DIRECTIONS
Copy exactly the lines of the data below, beginning with the line with "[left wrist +" and ending with the line with "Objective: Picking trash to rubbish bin". Pictures are to be omitted.

Stored dataset items
# # #

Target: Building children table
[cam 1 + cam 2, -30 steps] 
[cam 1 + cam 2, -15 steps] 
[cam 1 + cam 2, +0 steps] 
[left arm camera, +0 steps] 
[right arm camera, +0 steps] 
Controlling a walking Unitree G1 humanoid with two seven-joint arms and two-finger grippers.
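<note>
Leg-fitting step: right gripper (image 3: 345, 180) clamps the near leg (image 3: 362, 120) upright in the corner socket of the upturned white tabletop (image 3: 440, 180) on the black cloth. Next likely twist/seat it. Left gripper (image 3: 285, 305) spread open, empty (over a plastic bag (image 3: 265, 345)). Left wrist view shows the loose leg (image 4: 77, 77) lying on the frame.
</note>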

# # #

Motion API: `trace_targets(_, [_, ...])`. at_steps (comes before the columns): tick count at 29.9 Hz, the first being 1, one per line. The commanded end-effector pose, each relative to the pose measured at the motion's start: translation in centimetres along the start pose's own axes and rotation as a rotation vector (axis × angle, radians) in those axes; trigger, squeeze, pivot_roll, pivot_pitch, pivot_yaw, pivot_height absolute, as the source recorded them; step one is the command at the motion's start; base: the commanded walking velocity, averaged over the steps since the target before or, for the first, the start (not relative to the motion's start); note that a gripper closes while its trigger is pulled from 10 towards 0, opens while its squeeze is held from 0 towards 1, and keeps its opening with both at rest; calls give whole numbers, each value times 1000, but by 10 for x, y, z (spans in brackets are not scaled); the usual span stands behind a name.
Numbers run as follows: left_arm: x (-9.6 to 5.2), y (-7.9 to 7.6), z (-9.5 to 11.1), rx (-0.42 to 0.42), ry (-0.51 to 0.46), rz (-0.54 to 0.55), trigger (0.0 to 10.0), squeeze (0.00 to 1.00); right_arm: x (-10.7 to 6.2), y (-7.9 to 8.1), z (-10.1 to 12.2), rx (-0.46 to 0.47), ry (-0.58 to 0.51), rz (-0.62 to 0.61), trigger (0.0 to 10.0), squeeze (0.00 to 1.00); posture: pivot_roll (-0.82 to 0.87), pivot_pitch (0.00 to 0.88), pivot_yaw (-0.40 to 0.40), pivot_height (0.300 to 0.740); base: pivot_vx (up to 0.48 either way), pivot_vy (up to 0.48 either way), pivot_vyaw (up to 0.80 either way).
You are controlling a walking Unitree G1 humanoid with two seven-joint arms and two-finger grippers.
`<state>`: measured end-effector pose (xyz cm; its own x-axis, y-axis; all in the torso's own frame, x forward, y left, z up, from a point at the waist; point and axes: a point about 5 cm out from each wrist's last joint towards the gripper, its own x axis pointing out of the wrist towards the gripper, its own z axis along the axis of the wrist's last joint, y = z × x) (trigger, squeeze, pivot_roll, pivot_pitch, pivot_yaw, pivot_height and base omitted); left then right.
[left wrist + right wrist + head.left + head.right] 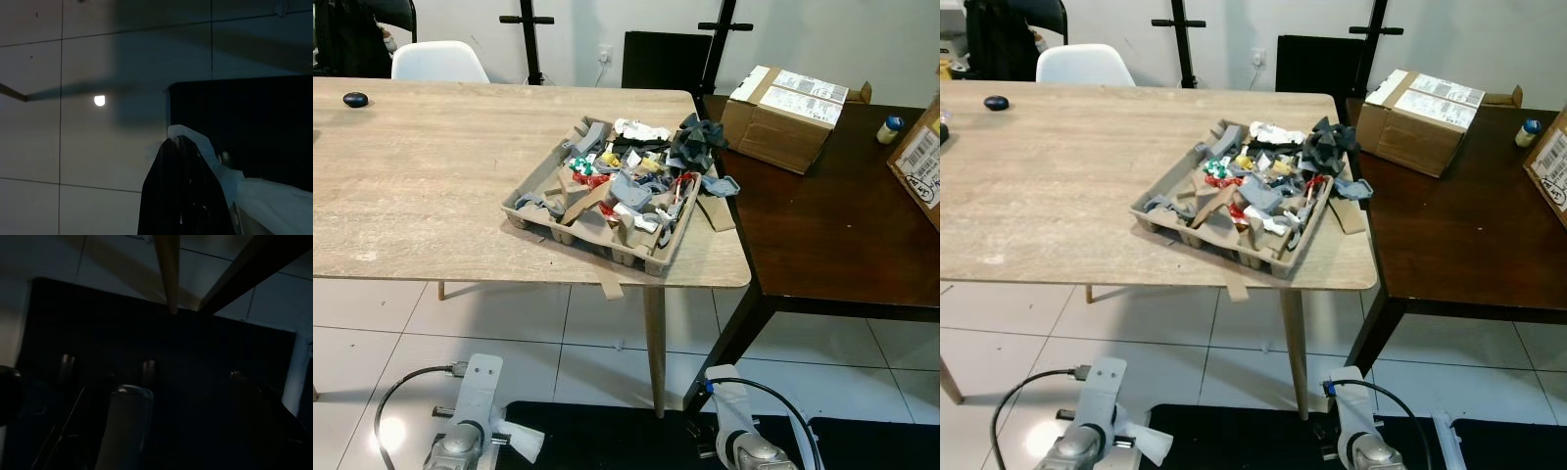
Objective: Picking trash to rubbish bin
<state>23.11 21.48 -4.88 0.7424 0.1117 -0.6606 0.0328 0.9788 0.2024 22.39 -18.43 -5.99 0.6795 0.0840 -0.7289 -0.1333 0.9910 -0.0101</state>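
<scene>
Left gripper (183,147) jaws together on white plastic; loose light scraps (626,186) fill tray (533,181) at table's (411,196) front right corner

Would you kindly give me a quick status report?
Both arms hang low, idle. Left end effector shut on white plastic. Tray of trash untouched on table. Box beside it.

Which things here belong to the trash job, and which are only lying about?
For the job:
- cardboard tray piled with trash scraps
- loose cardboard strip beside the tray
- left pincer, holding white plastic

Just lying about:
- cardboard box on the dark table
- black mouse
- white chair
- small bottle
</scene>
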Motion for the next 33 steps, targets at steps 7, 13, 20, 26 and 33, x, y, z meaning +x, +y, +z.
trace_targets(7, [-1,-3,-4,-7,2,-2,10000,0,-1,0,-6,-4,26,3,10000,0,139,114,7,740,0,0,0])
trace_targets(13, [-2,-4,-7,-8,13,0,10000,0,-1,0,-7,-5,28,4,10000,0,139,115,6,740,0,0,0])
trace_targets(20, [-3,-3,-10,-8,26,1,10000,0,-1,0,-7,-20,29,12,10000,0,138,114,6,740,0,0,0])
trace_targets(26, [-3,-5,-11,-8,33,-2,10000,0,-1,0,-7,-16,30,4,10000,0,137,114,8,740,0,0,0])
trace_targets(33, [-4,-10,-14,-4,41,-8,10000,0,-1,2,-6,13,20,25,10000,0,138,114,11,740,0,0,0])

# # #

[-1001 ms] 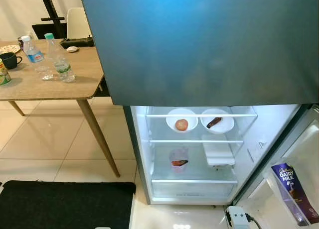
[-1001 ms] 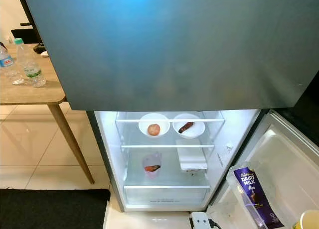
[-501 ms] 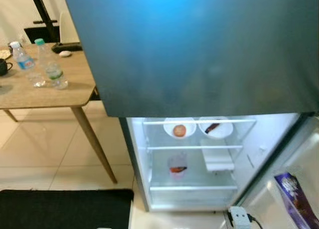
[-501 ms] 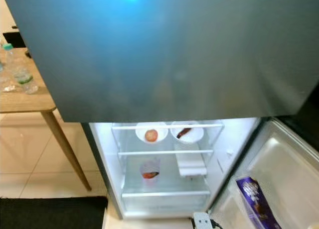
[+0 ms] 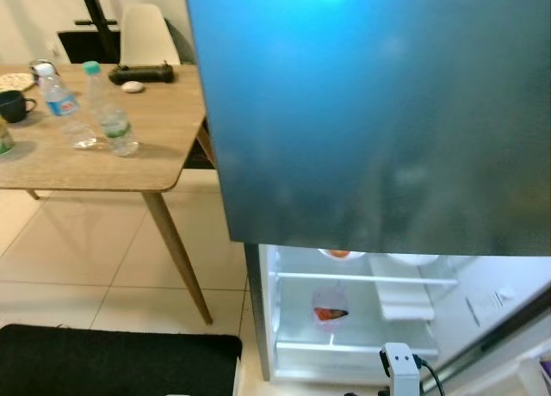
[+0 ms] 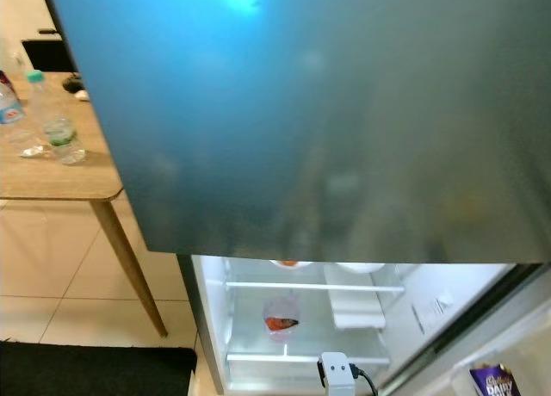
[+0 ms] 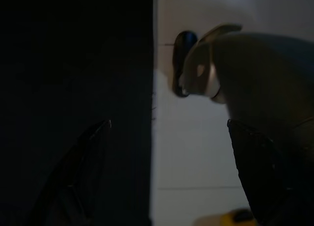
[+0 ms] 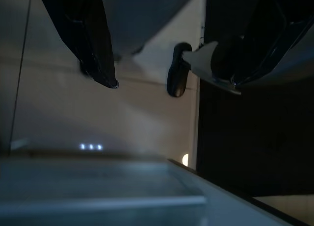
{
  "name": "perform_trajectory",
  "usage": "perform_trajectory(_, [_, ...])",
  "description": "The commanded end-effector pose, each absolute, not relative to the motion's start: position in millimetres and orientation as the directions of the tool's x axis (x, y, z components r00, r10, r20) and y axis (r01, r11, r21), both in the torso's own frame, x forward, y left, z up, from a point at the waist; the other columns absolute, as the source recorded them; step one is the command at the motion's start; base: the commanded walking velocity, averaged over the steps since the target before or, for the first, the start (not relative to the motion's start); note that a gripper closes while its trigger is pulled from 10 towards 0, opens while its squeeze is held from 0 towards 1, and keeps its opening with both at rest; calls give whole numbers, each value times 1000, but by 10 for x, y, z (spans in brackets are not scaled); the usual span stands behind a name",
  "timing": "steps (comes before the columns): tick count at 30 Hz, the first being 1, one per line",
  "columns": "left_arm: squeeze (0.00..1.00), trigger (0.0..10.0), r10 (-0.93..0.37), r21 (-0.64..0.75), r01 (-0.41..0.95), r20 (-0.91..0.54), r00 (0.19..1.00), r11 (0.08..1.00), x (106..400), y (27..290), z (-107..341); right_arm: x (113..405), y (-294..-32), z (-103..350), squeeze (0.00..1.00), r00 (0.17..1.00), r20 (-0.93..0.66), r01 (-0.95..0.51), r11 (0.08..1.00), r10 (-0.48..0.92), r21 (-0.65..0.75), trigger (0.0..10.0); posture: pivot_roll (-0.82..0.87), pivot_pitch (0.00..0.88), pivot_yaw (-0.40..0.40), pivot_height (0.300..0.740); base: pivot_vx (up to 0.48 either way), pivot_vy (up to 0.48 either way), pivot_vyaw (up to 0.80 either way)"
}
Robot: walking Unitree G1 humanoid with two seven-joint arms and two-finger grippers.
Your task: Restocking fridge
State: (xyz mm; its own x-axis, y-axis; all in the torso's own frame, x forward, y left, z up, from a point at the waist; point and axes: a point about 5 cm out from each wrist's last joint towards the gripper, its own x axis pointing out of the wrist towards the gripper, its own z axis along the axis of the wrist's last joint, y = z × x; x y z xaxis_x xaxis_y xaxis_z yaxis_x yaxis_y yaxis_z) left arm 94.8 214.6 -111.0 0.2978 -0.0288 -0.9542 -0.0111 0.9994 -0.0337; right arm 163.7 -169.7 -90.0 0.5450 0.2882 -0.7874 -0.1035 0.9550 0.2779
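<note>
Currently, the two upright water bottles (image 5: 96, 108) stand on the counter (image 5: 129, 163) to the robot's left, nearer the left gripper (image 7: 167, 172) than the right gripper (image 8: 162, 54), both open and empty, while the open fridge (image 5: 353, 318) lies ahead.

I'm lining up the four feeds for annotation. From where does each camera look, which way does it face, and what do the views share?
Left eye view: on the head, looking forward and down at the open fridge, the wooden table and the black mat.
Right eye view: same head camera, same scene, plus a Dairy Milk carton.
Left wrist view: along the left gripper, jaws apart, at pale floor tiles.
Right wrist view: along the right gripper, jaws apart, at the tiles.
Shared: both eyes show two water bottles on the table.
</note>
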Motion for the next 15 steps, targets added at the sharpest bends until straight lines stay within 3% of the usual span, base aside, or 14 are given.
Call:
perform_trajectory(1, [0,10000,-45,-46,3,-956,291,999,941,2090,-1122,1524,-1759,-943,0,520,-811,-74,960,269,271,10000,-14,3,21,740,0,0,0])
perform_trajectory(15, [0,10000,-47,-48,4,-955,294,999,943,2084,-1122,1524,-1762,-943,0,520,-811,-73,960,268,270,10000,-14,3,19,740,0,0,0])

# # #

WORKED SOLUTION
[left wrist + right wrist + head.left + head.right] 
Objective: Picking trash to rubbish bin

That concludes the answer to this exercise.